**Instructions to follow**
Having located the line with "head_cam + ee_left", print it and each remaining line exactly, stopping at the end of the material and omitting pictures.

:: Data section

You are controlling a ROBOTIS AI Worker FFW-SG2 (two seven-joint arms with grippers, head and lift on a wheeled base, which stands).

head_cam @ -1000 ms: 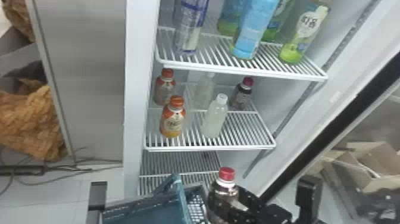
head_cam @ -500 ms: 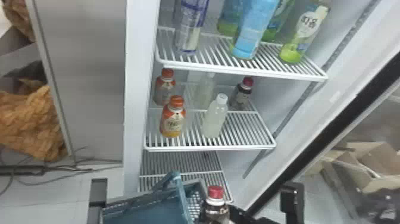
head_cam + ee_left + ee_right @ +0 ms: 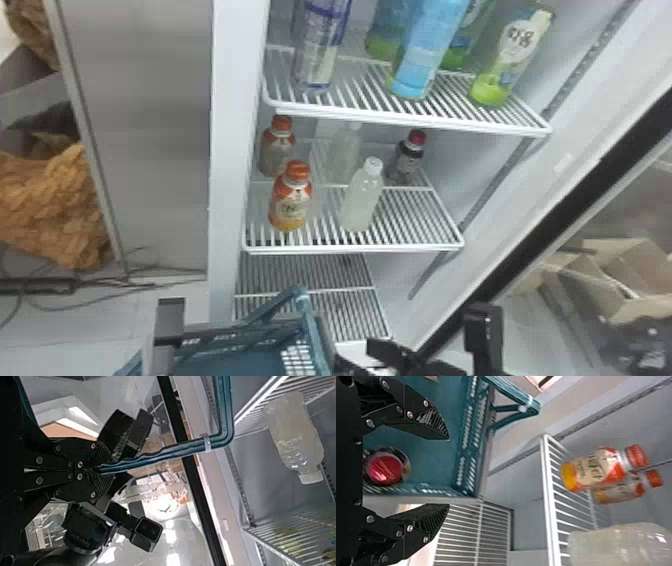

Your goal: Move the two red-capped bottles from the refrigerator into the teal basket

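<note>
1. Clamps left claw (image 3: 170, 320) on teal basket's (image 3: 240, 362) handle (image 3: 158, 457).
2. Holds right claw (image 3: 356, 356) apart, near the basket.
3. Has one red-capped bottle (image 3: 384, 469) inside, near a basket edge; another red-capped bottle (image 3: 407, 160) at middle shelf's (image 3: 352, 248) back right corner.

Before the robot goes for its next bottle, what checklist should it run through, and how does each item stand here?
1. First bottle inside the teal basket: ok.
2. That bottle settled on its base: cannot tell; it shows cap-first, base hidden.
3. Right hand released: ok; fingers apart, with a gap on each side of the red cap.
4. Left hand gripping the basket's handle: ok.
5. Second red-capped bottle in the basket: not ok; it stands toward the back of the middle shelf.
6. Room for the hand past the white-capped bottle in front: cannot tell; approach with care.
</note>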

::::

**Result of the task**
head_cam + ee_left + ee_right @ +0 ms: 

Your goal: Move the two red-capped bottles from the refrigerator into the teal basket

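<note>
1. Clamps left claw (image 3: 170, 320) on teal basket's (image 3: 240, 362) handle (image 3: 158, 457).
2. Holds right claw (image 3: 356, 356) apart, near the basket.
3. Has one red-capped bottle (image 3: 384, 469) inside, near a basket edge; another red-capped bottle (image 3: 407, 160) at middle shelf's (image 3: 352, 248) back right corner.

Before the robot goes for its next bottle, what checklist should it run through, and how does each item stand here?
1. First bottle inside the teal basket: ok.
2. That bottle settled on its base: cannot tell; it shows cap-first, base hidden.
3. Right hand released: ok; fingers apart, with a gap on each side of the red cap.
4. Left hand gripping the basket's handle: ok.
5. Second red-capped bottle in the basket: not ok; it stands toward the back of the middle shelf.
6. Room for the hand past the white-capped bottle in front: cannot tell; approach with care.
</note>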

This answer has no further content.